Fluffy, tender, sweet cinnamon buns baked to perfection. We bake them in the original Swedish way, following the recipe on Vår Kokbok, 1986 ("Our Cookbook").

Course Breakfast, Dessert, Snack
Cuisine Swedish
Tags buns, cinnamon
Prep time 30 minutes
Cook time 12 minutes
Proofing 1 hour 30 minutes
Total time 2 hours 12 minutes
Author Silvia Cooks

Ingredients

The dough

  • 50 g fresh yeast (or 25g active dry yeast) Do not use baking powder
  • 125 g butter or vegan butter
  • 520 g milk (500ml /5dl)
  • 1/2 tsp salt
  • 105 g sugar (100ml / 1dl)
  • 850 g all purpose wheat flour (1400ml / 15dl)

The filling and toppings

  • 240 g softened butter or vegan butter
  • 170 g sugar (6 tbsp)
  • 20-30 g cinnamon powder (2 tbsp)

Toppings

  • 2 eggs (to brush buns before baking) or if vegan, use plant-based milk
  • 1 handful pearl sugar (optional)

Instructions

The dough

  1. Crumble the fresh yeast into a large mixing bowl.

  2. Add the butter and milk to a saucepan, heat up until it reaches 37ºC (finger warm, not burning). Add a little to the bowl, mixing well with a spatula, until the yeast is dissolved.

  3. Add the rest butter-milk mix, sugar, salt and almost all the flour. Save some for later. Work the dough until it becomes smooth, flexible and the gluten builds up. Use your hands or a standmixer (if you have one).

  4. Proof for 30-60 mins, covered with a dry kitchen towel, or until the dough doubles in size.

  5. Preheat oven to 250ºC. Mix the sugar, cinnamon and warm softened butter together in a bowl, until you form a thick paste. Try to heat the butter enough but not so much that it melts into liquid form.

  6. Divide the dough into 2 parts. Roll out on part into a rectangle about 1/2 cm thick. Spread half of the filling equally over the rectangled dough. Roll up the dough starting from the bottom long side. Cut each roll into 20 or 23 pieces. Place each bun onto a baking tray previously lined with baking paper, the snail-shaped cut side facing up. Repeat the same process with the other half of the dough.

  7. Cover both trays with a kitchen towel and let proof for 30 mins, or until the buns double in size.
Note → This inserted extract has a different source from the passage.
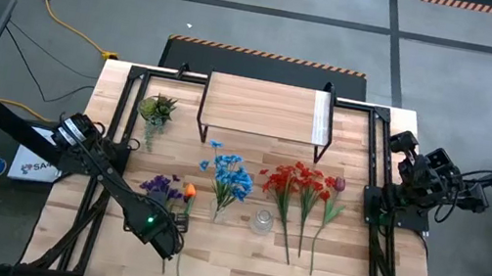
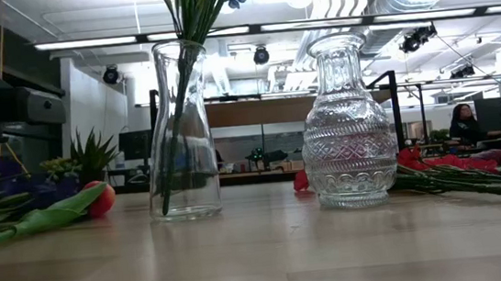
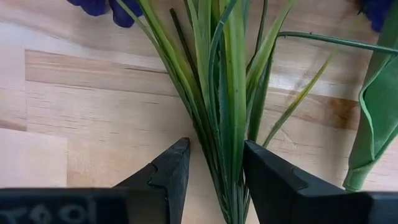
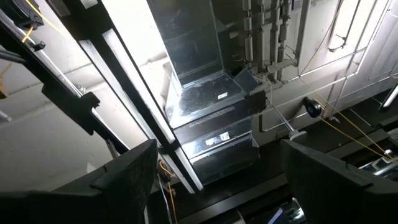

  8. Brush each bun with whisked egg (or milk), sprinkle optional pearl sugar and bake at 250ºC one tray at a time for 5-7 mins (or until buns are golden brown).

Notes

Vegan version: I haven’t tried out making these vegan, but you could try it out. Sub the butter for a light oil (sunflower, olive, rapeseed…) and instead of dairy milk, use any plant-based alternative, a high fat% one could work well e.g. oats 3% or soya milk. As for the eggs to brush at the end, sub for plant-based milk too.

I would dare to say that cinnamon buns are to Swedes, what jamón (and croquetas) is to the Spanish. The local candy we grew up with. The stuff we ate so many times in our childhood, the food we came to love so much, and that we remember with our bellies but also our hearts. The stuff that, we could swear, runs in our veins.

OK, maybe I’m exaggerating a little… or not!

I don’t think I’d eaten cinnamon buns before I put foot on Sweden in 2016. I remember it was July, middle of the Summer, and Ben’s mom brought out some buns for fika (also a new concept for me at the time). She took a couple out of the freezer, microwaved them, and served them along with some tea and coffee. And… OH. MY. GOD.

It was love at first sight. Since then, I’ve been trying to enjoy as many as I can, in hopes of making up for my non-Swedish cinnamon-less childhood.

The recipe I share here is the classical one, found in the 1986 book Vår kokbok (Our Cookbook). It is the Swedish version of our Spanish ‘Cocinar es fácil’, a classical book containing the traditional recipes that any well-respected homecook must know. Originally, it is believed that cinnamon buns were originated in the 1920s somewhere in the Scandinavian countries, some say Sweden. It wans’t until the 1950s though that this fluffy bun became a staple in the country.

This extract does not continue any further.